Some references, which may include patents, patent applications and various publications, may be cited and discussed in the description of this disclosure. The citation and/or discussion of such references is provided merely to clarify the description of the present disclosure and is not an admission that any such reference is “prior art” to the disclosure described herein. All references cited and discussed in this specification are incorporated herein by reference in their entireties and to the same extent as if each reference was individually incorporated by reference.

FIELD OF THE DISCLOSURE

The present disclosure relates to an energy saving film structure, and more particularly to a clear and transparent energy saving film structure having an outer surface with mirror-like cleanliness and a beautiful aesthetic. In addition, a fluorocarbon material has good weather resistance and scratch resistance, so that the energy saving film structure has both self-cleaning and flame retardant functions. Conventional thermal insulation materials basically use a near-infrared short-wave blocking nano material dispersion doped with antimony-doped tin oxide (ATO) or tin-doped indium oxide (ITO). However, these two materials can only block a long-wave part of the near-infrared radiation, that is, they can only block part of a solar heat radiation, and the heat insulation effect is not ideal. Inorganic blocking nano particles selected in the present disclosure impart an excellent infrared shielding function to the energy saving film, thereby making the energy saving film structure suitable for locations requiring high heat insulation in materials. Therefore, the energy saving film structure can be applied to buildings with high requirements for UV resistance, such as places upon which the summer sun shines directly, and even to transports such as sea and air transportation.

BACKGROUND OF THE DISCLOSURE

Glass has become an indispensable part of life, especially in the architectural industry. There are more and more functional requirements for glass. In addition to existing glass functions, additional functions such as glass insulation, shading and filtration are also required so as to provide the features of being UV-friendly, environmentally friendly, energy-saving, healthy and stylish.

At present, insulating glass generally uses hollow and vacuum glass for heat insulation, and shaded glass uses low-emissivity (Low E) glass, both of which generally have a relatively simple function. The Low E glass tends to oxidize easily, resulting in poor shading, heat insulation, and short service life. In addition, existing glass is fragile, and is not ideal for practical considerations such as safety performance.
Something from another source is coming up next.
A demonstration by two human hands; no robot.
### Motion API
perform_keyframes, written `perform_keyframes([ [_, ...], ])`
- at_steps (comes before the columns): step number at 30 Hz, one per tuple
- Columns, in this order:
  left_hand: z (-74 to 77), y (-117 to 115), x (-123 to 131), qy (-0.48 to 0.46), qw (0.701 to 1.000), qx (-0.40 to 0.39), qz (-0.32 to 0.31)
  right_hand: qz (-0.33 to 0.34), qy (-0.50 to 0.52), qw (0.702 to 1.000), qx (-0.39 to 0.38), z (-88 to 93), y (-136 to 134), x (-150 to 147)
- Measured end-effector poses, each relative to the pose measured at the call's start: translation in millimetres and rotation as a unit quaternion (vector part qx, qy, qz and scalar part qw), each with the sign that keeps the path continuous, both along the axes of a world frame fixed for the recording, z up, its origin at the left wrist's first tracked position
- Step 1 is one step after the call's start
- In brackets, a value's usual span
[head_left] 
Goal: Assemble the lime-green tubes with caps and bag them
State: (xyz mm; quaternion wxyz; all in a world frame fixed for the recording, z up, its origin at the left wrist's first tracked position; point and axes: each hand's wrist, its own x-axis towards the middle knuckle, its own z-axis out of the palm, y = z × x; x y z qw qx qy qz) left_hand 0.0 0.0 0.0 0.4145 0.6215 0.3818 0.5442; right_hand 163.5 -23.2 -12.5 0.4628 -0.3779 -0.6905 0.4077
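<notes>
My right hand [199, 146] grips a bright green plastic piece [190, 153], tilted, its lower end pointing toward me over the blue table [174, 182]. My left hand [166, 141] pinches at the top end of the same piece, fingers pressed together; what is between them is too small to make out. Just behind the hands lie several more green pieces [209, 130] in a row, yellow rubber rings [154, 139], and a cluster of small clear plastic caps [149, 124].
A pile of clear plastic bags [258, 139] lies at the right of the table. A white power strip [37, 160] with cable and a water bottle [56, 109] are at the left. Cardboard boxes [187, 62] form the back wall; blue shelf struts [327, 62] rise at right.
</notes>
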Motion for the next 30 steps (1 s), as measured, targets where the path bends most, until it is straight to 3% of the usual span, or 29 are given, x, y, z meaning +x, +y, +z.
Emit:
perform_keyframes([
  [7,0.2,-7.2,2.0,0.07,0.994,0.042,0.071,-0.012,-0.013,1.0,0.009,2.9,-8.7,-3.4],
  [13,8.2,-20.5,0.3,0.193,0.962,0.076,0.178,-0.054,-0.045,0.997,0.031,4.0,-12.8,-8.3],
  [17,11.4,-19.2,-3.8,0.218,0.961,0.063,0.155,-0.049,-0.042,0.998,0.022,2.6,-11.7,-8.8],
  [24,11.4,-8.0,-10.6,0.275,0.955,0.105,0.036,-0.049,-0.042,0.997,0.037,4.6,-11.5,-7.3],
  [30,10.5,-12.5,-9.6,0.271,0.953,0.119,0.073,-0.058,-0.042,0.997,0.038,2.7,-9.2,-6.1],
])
In order to achieve the functions of heat insulation, shading, ultraviolet filtering, etc., expensive construction costs are often required. For most old buildings, remodeling could turn out to be a vast and costly endeavor. By means of attachment, the film structure of the present disclosure can provide common glass with energy saving, heat insulating, shading, ultraviolet filtering and explosion-proof functions, facilitate convenient construction, and provide low costs and long durability.

SUMMARY OF THE DISCLOSURE

In response to the above-referenced technical inadequacies, the present disclosure provides an energy saving film structure, in particular to an outdoor film containing fluorocarbon resin. The technical issue to be solved is related to directly coating a fluorocarbon transparent heat-insulating coating with good heat insulation effect on the surface of a polyethylene terephthalate (PET) substrate. The energy saving film structure includes a first layer, a second layer, a third layer, and a fourth layer which are sequentially arranged. The first layer is a transparent fluorocarbon insulation, the second layer is a PET substrate layer, and the third layer is an UV absorbing adhesive layer, and the fourth layer is a release film attached to the UV absorbing adhesive layer.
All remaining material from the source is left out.